▶ _Goal of the exercise_: The output must be the line with "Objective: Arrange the" and every following line to the end of the material, exactly as they appear, and nothing else.

= = =

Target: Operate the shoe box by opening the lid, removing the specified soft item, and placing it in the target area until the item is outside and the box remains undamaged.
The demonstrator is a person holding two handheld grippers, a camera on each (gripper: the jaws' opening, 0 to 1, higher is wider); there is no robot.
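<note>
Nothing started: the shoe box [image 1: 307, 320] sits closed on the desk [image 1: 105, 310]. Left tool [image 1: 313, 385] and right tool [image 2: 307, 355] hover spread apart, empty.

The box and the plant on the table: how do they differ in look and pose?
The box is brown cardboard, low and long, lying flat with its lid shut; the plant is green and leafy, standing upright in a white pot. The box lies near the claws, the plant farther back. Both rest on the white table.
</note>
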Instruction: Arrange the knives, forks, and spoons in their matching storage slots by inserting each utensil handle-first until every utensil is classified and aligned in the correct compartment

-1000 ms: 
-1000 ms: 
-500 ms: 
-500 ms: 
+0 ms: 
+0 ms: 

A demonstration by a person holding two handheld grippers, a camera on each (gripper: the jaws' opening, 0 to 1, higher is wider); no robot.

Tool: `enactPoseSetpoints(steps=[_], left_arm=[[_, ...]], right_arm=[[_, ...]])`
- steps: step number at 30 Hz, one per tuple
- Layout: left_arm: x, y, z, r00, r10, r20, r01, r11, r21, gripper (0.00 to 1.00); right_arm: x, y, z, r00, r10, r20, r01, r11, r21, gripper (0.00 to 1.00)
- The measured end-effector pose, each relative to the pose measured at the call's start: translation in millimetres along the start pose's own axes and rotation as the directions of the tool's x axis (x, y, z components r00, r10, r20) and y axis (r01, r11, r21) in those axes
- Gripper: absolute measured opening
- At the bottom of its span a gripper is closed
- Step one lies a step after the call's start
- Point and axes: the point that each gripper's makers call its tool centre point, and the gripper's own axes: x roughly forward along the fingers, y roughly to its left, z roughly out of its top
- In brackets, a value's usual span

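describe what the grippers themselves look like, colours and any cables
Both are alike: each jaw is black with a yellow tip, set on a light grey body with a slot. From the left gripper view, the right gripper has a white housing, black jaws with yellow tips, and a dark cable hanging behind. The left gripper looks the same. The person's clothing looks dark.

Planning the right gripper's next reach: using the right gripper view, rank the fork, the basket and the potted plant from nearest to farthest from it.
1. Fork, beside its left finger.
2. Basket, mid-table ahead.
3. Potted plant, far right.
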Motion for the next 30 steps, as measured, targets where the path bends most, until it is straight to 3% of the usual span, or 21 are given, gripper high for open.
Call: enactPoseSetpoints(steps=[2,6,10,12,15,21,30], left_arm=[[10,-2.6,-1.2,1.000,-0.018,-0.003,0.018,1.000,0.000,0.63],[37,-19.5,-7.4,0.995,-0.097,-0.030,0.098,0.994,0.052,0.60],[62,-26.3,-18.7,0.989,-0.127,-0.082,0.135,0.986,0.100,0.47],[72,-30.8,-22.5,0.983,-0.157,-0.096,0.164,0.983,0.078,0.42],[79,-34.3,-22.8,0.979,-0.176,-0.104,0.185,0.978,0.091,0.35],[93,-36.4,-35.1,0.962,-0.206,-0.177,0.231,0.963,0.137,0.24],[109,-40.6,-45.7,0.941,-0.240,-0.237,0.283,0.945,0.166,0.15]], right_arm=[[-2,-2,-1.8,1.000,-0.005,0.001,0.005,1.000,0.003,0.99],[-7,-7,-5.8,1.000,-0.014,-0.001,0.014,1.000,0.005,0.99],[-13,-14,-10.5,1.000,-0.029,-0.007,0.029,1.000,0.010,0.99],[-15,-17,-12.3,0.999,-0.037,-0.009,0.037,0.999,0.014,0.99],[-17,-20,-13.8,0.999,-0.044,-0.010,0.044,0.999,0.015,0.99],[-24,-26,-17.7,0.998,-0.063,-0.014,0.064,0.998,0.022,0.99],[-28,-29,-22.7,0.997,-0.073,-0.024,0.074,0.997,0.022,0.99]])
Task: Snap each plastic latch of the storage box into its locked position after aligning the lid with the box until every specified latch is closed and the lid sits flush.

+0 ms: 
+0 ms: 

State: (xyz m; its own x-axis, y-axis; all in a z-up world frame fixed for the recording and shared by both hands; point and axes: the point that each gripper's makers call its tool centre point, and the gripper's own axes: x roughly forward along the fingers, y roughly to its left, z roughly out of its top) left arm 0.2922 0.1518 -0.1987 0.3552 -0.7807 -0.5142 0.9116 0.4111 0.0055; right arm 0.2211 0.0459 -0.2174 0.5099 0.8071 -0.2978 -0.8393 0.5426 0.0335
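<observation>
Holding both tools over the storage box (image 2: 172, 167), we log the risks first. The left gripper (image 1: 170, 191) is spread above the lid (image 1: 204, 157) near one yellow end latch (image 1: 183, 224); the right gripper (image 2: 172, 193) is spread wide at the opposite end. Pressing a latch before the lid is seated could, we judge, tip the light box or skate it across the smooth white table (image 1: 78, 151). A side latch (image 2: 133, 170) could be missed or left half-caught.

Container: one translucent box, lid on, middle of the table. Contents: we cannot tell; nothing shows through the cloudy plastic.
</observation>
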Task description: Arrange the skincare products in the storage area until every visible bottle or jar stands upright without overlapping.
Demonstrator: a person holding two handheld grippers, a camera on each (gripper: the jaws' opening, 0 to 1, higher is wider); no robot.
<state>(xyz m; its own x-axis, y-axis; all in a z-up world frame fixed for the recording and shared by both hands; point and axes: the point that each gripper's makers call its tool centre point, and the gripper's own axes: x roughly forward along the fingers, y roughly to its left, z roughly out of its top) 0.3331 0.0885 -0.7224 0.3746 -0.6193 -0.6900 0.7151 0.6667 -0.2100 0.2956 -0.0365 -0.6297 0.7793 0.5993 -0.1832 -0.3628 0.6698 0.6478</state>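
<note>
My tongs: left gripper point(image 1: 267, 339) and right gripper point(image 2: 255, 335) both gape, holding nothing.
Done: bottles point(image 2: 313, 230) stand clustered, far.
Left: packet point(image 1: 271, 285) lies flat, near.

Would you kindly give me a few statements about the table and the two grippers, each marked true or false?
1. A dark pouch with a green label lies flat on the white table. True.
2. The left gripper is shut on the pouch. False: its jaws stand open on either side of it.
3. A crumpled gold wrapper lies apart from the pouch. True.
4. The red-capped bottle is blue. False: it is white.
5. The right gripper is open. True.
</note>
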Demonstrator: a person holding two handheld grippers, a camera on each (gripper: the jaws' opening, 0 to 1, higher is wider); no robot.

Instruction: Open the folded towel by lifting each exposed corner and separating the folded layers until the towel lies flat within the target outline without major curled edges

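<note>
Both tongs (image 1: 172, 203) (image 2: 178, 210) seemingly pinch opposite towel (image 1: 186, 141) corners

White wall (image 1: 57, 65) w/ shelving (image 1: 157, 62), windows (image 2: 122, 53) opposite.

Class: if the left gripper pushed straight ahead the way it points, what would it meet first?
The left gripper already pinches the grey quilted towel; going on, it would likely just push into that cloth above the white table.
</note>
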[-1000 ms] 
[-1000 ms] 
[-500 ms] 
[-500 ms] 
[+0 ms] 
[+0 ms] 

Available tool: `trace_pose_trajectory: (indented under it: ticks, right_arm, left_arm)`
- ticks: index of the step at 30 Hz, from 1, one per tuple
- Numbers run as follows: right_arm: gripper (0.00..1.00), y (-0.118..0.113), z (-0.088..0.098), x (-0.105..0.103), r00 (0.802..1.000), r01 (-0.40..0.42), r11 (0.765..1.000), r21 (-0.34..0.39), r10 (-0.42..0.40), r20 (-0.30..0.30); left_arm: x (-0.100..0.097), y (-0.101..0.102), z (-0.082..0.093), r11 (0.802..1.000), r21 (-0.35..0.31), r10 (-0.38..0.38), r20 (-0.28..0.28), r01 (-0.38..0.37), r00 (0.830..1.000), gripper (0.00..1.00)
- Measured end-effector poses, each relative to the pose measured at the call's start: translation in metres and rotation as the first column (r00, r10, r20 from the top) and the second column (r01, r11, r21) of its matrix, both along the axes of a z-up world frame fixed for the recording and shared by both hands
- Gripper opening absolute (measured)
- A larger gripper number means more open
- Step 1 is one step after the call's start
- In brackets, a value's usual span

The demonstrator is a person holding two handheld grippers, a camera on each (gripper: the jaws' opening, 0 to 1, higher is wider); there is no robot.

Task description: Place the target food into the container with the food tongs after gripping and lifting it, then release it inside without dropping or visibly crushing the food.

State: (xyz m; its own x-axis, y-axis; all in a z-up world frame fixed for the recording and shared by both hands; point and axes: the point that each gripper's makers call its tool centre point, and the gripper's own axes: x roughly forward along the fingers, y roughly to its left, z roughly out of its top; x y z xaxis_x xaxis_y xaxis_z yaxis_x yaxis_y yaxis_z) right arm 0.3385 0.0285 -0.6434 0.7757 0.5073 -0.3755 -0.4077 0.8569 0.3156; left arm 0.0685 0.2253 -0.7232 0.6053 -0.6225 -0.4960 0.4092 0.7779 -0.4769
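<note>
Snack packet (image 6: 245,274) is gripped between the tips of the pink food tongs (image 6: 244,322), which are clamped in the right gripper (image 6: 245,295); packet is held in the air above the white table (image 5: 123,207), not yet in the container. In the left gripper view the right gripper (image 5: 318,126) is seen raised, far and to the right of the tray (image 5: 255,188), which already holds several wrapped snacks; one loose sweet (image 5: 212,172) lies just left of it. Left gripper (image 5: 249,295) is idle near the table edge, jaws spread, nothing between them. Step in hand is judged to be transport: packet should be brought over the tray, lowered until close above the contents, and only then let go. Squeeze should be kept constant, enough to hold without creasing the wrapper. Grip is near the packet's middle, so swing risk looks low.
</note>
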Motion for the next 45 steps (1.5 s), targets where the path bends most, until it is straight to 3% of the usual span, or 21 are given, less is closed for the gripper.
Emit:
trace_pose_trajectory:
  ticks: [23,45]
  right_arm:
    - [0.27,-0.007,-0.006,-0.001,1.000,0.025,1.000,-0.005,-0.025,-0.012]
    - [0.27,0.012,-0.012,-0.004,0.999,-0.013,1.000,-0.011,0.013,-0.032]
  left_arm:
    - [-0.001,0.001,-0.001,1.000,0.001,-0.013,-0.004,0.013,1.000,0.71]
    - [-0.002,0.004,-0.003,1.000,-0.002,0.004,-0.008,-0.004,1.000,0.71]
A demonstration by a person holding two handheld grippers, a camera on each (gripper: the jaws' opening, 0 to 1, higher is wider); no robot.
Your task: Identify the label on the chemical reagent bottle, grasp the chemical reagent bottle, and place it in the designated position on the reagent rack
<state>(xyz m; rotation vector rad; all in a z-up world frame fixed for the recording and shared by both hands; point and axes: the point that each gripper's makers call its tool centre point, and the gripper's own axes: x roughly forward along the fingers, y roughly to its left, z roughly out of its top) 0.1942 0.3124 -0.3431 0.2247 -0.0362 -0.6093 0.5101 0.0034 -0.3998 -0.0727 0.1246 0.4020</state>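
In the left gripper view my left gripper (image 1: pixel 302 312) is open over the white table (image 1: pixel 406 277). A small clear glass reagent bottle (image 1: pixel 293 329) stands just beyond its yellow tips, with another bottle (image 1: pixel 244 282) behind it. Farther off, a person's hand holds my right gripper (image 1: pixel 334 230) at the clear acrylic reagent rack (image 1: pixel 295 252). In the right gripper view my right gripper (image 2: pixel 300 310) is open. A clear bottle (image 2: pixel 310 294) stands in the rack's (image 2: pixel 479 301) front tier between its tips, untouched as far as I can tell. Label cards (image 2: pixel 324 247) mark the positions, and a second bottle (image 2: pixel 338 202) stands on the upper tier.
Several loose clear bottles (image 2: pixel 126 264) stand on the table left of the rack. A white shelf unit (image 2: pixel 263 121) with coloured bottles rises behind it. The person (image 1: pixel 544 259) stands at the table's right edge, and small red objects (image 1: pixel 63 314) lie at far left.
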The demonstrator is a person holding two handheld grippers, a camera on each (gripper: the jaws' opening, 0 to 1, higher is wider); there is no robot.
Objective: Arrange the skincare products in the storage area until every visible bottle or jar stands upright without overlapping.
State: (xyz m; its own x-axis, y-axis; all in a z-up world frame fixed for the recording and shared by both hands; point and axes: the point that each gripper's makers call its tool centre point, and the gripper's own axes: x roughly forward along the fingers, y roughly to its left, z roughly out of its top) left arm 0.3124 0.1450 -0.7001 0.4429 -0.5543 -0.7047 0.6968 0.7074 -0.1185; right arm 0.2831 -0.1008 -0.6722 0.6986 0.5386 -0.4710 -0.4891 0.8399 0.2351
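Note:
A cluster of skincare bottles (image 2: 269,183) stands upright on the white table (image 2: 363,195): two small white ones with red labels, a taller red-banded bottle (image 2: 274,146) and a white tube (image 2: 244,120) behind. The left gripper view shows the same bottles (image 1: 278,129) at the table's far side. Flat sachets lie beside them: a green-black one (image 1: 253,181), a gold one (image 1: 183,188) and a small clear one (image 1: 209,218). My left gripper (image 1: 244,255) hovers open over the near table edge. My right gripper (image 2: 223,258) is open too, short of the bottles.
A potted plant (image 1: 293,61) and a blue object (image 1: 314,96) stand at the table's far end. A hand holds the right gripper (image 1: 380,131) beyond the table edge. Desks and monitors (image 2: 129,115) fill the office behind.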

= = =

▶ _Task answer_:
Objective: Arrange the skincare products in the storage area until every visible bottle or jar stands upright without overlapping.
State: (xyz m; its own x-axis, y-axis; all in a z-up world frame fixed for the recording and shared by both hands; point and axes: the point that each gripper's makers call its tool centre point, and the gripper's own axes: x roughly forward along the fingers, y roughly to its left, z roughly out of its top) left arm 0.3124 0.1450 -0.7001 0.4429 -0.5543 -0.7047 0.6968 0.7074 -0.1185; right arm 0.2831 -0.1008 -0.6722 0.6986 0.5386 -0.4710 -0.4891 0.8399 0.2351
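Note:
A cluster of skincare bottles (image 2: 269,183) stands upright on the white table (image 2: 363,195): two small white ones with red labels, a taller red-banded bottle (image 2: 274,146) and a white tube (image 2: 244,120) behind. The left gripper view shows the same bottles (image 1: 278,129) at the table's far side. Flat sachets lie beside them: a green-black one (image 1: 253,181), a gold one (image 1: 183,188) and a small clear one (image 1: 209,218). My left gripper (image 1: 244,255) hovers open over the near table edge. My right gripper (image 2: 223,258) is open too, short of the bottles.
A potted plant (image 1: 293,61) and a blue object (image 1: 314,96) stand at the table's far end. A hand holds the right gripper (image 1: 380,131) beyond the table edge. Desks and monitors (image 2: 129,115) fill the office behind.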

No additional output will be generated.